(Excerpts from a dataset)
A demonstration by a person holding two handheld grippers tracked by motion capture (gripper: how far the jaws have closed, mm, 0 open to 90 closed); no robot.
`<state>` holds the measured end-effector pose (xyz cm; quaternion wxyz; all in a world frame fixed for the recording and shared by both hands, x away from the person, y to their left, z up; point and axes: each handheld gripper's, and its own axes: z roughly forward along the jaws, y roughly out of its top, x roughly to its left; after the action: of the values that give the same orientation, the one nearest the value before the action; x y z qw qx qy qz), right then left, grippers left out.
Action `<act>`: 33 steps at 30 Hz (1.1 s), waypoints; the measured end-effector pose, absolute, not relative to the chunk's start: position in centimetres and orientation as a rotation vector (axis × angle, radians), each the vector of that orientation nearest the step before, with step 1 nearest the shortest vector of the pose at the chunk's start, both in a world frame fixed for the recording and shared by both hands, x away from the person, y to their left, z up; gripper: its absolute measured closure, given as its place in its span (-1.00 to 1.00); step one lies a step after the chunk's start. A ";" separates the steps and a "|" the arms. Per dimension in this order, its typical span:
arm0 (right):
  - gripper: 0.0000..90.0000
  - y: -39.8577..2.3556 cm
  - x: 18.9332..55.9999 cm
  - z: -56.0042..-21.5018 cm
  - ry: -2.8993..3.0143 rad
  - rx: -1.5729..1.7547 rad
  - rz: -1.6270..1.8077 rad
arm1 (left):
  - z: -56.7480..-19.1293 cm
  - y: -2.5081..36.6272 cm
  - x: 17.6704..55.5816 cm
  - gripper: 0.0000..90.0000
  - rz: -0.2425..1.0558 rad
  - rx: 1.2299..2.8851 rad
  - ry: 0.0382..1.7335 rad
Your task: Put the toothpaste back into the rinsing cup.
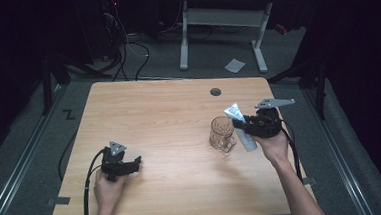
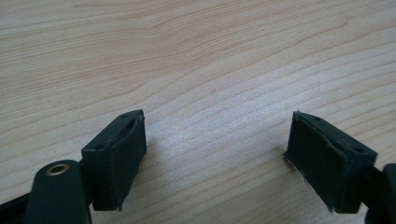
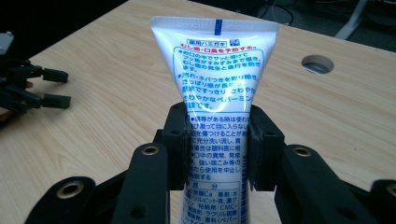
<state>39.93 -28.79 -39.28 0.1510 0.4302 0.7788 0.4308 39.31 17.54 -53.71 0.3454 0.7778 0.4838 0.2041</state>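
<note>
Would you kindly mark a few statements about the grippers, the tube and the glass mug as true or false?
1. The right gripper is shut on the tube. True.
2. The left gripper holds the mug. False: its jaws stand open over the bare table with nothing between them.
3. The mug stands on the table beside the tube. True.
4. The tube lies flat on the table. False: it is held in the right gripper's jaws, its crimped end pointing away from the hand.
5. The mug is full of a dark liquid. False: it is clear glass and the table's wood shows through it.
</note>
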 end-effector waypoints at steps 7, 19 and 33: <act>0.46 -27.7 40.3 -38.8 2.237 1.195 1.279 | -53.7 17.5 39.3 -0.55 0.529 2.020 1.256; 0.46 -26.5 41.1 -38.1 2.205 1.160 1.303 | -53.7 17.5 39.3 -0.55 0.530 2.019 1.256; 0.46 -25.7 42.3 -37.7 2.182 1.148 1.306 | -53.7 17.5 39.3 -0.55 0.530 2.019 1.256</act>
<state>42.26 -25.69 -37.73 0.1750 0.4052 0.7700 0.4608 39.31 17.55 -53.72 0.3454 0.7778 0.4837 0.2042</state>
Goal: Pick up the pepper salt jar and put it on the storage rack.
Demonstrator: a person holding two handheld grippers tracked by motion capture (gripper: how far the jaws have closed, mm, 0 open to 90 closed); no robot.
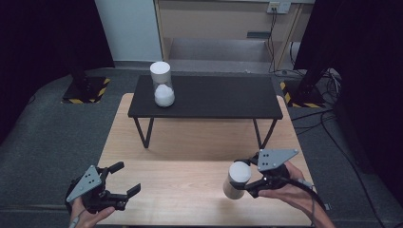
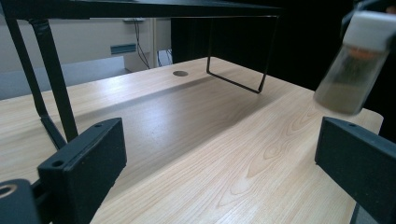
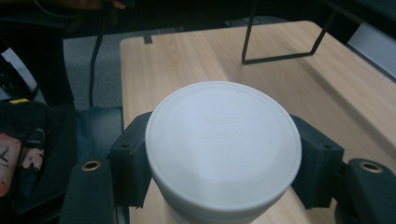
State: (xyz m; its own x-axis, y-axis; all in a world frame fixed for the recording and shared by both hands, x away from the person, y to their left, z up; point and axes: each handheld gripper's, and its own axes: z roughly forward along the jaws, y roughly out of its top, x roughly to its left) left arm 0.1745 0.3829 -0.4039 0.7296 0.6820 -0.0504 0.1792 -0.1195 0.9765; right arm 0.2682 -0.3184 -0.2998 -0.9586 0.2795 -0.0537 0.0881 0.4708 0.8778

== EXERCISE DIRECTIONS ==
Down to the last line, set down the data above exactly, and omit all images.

== TASK OUTPUT ==
A demonstration by a person holding two handheld grippers tracked by motion capture (gripper: how far the jaws have closed, mm, 0 open to 90 closed); no robot.
`<state>` holds the measured end-effector pose (xyz cm; quaternion wxyz; all in a world frame fixed for the recording and shared by both hands, x away from the person, y to their left, z up; point and axes: each handheld gripper's, and its own axes: z roughly forward along the jaws, y roughly out of its top, x roughly to its left; after the action: of the values that give the same orientation, the one nearest the value before the action; x y z qw qx qy qz), right then left, grippers left out.
Action `<act>`: 33 steps at 30 Hz (1.1 s), waypoints; the measured end-effector pose, absolute, not relative to the chunk's start: position in centimetres and orientation as a rotation vector (axis × angle, radians), each the vector of that orientation nearest the step before, with step 1 nearest the shortest vector of the pose at the chunk's start, both in a world frame fixed for the recording and shared by both hands, x away from the person, y to their left, z up; gripper: its absolute measured closure, given as its place in its span (-1.00 to 1.00); step one lies a step after the chunk's start. A ";" separates the steps and a "|" the arms. Per dimension in this order, its typical span:
arm0 (right):
  - gripper: 0.0000..90.0000
  - y: -39.8577..2.3556 cm
  - x: 18.9332..55.9999 cm
  - z: -56.0042..-21.5018 cm
  - ry: -2.8993..3.0143 rad
  - rx: -1.5729..1.7547 rad
  - rz: -1.6270..1.8077 rad
arm1 (left):
  - z: -56.7480..-19.1293 cm
  - y: -2.5081..36.6272 cm
  - x: 17.6704..55.5816 cm
  - gripper: 0.0000..90.0000
  - rz: -0.2425..1.0558 rad
  - rx: 1.2299..2.8851 rad
  - ry: 0.0382..1.7335 rad
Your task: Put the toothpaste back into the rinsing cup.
<state>39.93 -28.79 -39.28 0.1510 0.4302 0.7788 0.4308 39.31 17.54 -53.71 0.3454 0.7778 0.4838 0.2041</state>
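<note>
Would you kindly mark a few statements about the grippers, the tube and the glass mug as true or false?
1. The right gripper is shut on the tube. True.
2. The left gripper holds the mug. False: its jaws stand open over the bare table with nothing between them.
3. The mug stands on the table beside the tube. True.
4. The tube lies flat on the table. False: it is held in the right gripper's jaws, its crimped end pointing away from the hand.
5. The mug is full of a dark liquid. False: it is clear glass and the table's wood shows through it.
</note>
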 end-effector waypoints at steps 7, 19 and 33: <act>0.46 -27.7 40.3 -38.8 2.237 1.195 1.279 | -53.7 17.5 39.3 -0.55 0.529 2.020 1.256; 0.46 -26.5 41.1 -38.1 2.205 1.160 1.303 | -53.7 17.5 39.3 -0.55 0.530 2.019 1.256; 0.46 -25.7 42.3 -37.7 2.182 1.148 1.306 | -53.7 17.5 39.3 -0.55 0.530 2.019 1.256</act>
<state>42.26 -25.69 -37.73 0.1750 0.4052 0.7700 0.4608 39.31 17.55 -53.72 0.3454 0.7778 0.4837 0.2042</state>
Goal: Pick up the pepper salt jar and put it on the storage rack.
Demonstrator: a person holding two handheld grippers tracked by motion capture (gripper: how far the jaws have closed, mm, 0 open to 90 closed); no robot.
State: (xyz m; its own x-axis, y-axis; all in a world frame fixed for the recording and shared by both hands, x away from the person, y to their left, z up; point and axes: each handheld gripper's, and its own axes: z roughly forward along the jaws, y roughly out of its top, x roughly to its left) left arm 0.1745 0.3829 -0.4039 0.7296 0.6820 -0.0504 0.1792 -0.1195 0.9765; right arm 0.2682 -0.3184 -0.2998 -0.9586 0.2795 -0.0537 0.0881 0.4708 0.8778

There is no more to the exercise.